PROVIDED DATA:
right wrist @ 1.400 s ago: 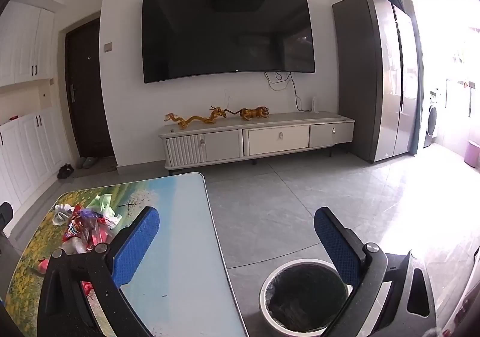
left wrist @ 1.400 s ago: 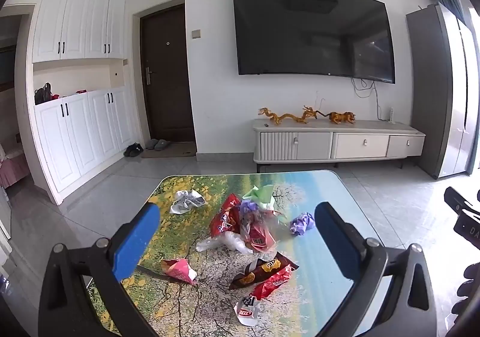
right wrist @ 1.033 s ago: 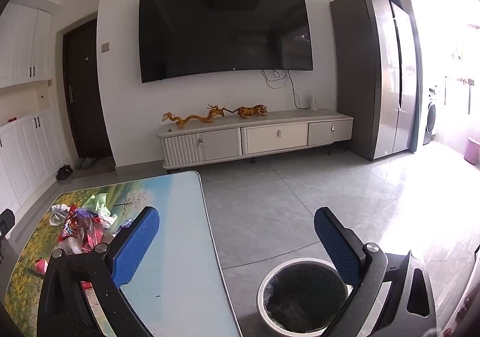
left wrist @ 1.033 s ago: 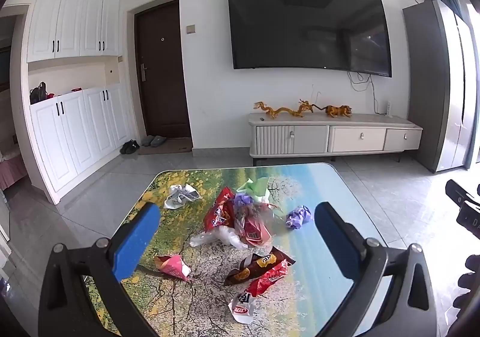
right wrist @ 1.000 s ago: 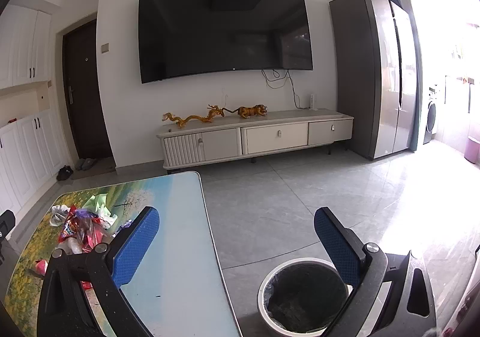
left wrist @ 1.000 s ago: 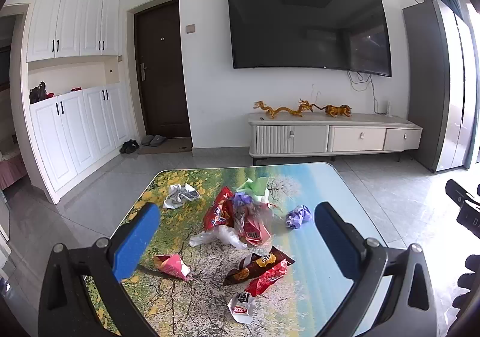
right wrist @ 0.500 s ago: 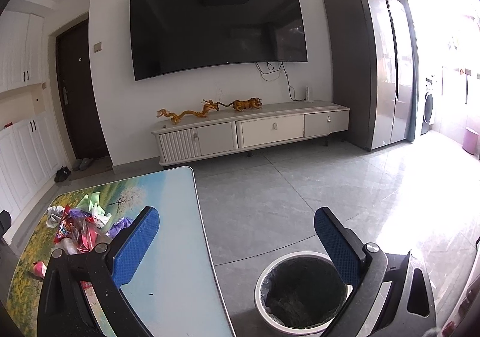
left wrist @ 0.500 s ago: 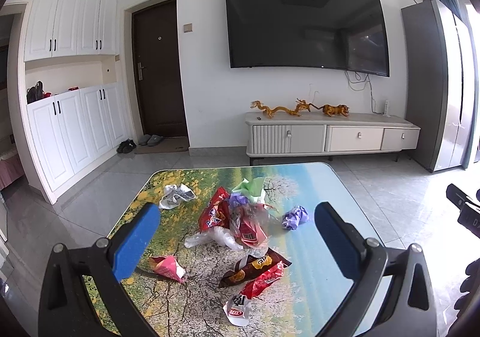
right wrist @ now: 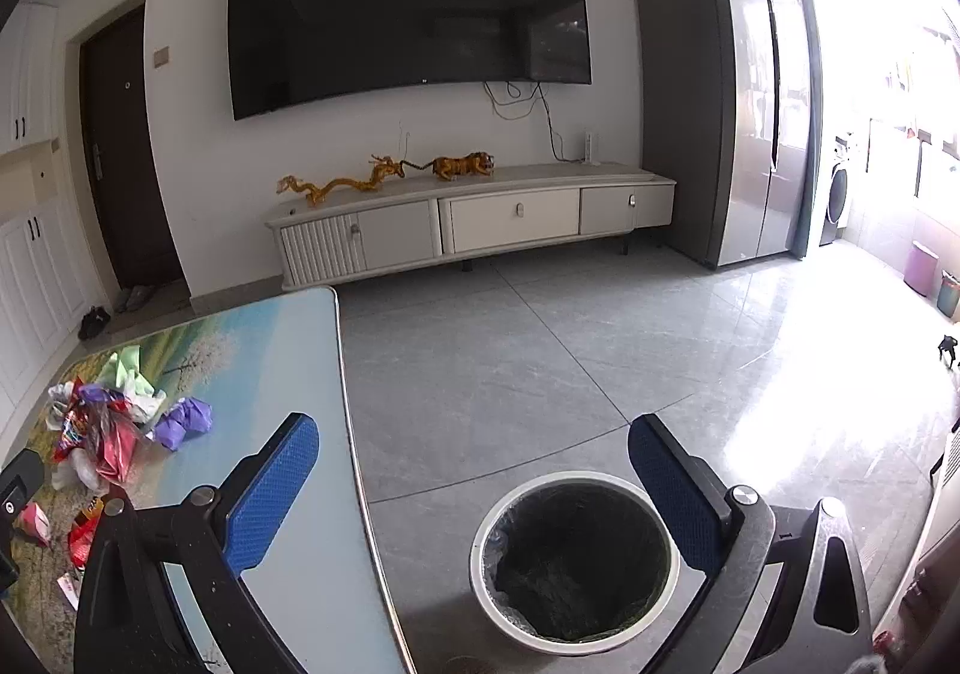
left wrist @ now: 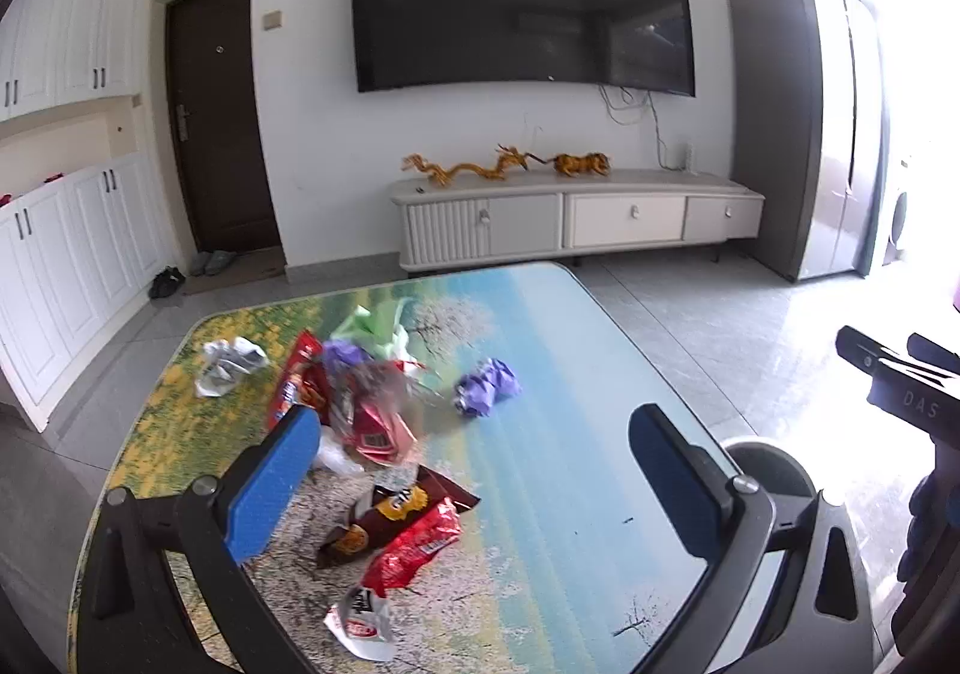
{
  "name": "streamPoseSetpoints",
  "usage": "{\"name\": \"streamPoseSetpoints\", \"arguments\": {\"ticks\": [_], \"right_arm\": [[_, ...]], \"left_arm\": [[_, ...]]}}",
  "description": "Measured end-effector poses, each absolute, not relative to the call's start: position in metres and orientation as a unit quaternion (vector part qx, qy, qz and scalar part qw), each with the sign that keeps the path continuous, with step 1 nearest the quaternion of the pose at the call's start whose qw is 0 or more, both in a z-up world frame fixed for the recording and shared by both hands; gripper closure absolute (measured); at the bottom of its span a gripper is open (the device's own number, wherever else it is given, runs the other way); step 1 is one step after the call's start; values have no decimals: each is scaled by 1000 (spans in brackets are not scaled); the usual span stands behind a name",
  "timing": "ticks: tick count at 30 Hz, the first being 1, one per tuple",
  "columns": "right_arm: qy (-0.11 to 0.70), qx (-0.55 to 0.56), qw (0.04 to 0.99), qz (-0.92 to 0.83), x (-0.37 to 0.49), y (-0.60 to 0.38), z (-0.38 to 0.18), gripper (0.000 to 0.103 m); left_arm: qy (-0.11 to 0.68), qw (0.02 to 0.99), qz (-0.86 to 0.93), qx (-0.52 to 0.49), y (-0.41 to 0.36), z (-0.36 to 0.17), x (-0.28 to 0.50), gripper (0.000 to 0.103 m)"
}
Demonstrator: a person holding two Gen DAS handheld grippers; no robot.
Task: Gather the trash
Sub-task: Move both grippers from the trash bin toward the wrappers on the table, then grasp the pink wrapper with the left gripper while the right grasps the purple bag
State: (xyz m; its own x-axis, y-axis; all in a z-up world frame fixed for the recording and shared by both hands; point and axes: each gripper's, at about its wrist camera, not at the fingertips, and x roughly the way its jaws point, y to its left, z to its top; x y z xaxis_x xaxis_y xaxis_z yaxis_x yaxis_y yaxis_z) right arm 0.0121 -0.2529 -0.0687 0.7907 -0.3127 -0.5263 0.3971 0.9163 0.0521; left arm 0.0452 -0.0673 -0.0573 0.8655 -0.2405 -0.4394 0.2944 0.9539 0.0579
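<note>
Left wrist view. Left gripper (left wrist: 474, 470) over the near part of the desk (left wrist: 576, 350), jaws spread wide, nothing between them. Trash heaped mid-desk: red snack wrapper (left wrist: 414, 551) and brown chip bag (left wrist: 393, 512) overlapping, closest in; small white-and-red packet (left wrist: 360, 623) at the near edge; crinkled clear-and-red bag (left wrist: 372, 410) in the pile; purple crumpled wad (left wrist: 486, 387) a little apart to the right; white crumpled paper (left wrist: 228, 365) off to the left; green paper (left wrist: 375, 323) at the back. Desk top glossy, printed landscape.

Risks, judged: foil wrappers thin, flat and slick, so the pads may skate over them or pinch two overlapping pieces at once; light scraps could get nudged off the edge.

Right wrist view. Right gripper (right wrist: 474, 482) hovering over floor beside the desk edge, jaws released, empty. Trash bin (right wrist: 576, 560) directly below: round, white rim, black liner, no visible contents. Same pile visible at far left, well apart from the bin. Carry across the gap could shed loose pieces onto the tile floor (right wrist: 540, 362).
</note>
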Motion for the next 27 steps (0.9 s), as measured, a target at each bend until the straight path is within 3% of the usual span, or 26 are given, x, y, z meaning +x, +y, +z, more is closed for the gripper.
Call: {"name": "streamPoseSetpoints", "arguments": {"ticks": [11,19,27], "right_arm": [[327,49,939,-90,76,-197,-90,1],[383,50,920,66,153,-134,-108,14],[412,77,902,108,213,-102,-124,23]], "left_arm": [[295,954,-47,36,21,-102,89,0],[316,949,8,20,113,-124,101,0],[373,927,-12,-24,130,-142,121,0]]}}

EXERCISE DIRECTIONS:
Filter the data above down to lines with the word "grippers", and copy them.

REPLY TO THE EXERCISE:
Demonstrator: a person holding two Gen DAS handheld grippers; no robot.
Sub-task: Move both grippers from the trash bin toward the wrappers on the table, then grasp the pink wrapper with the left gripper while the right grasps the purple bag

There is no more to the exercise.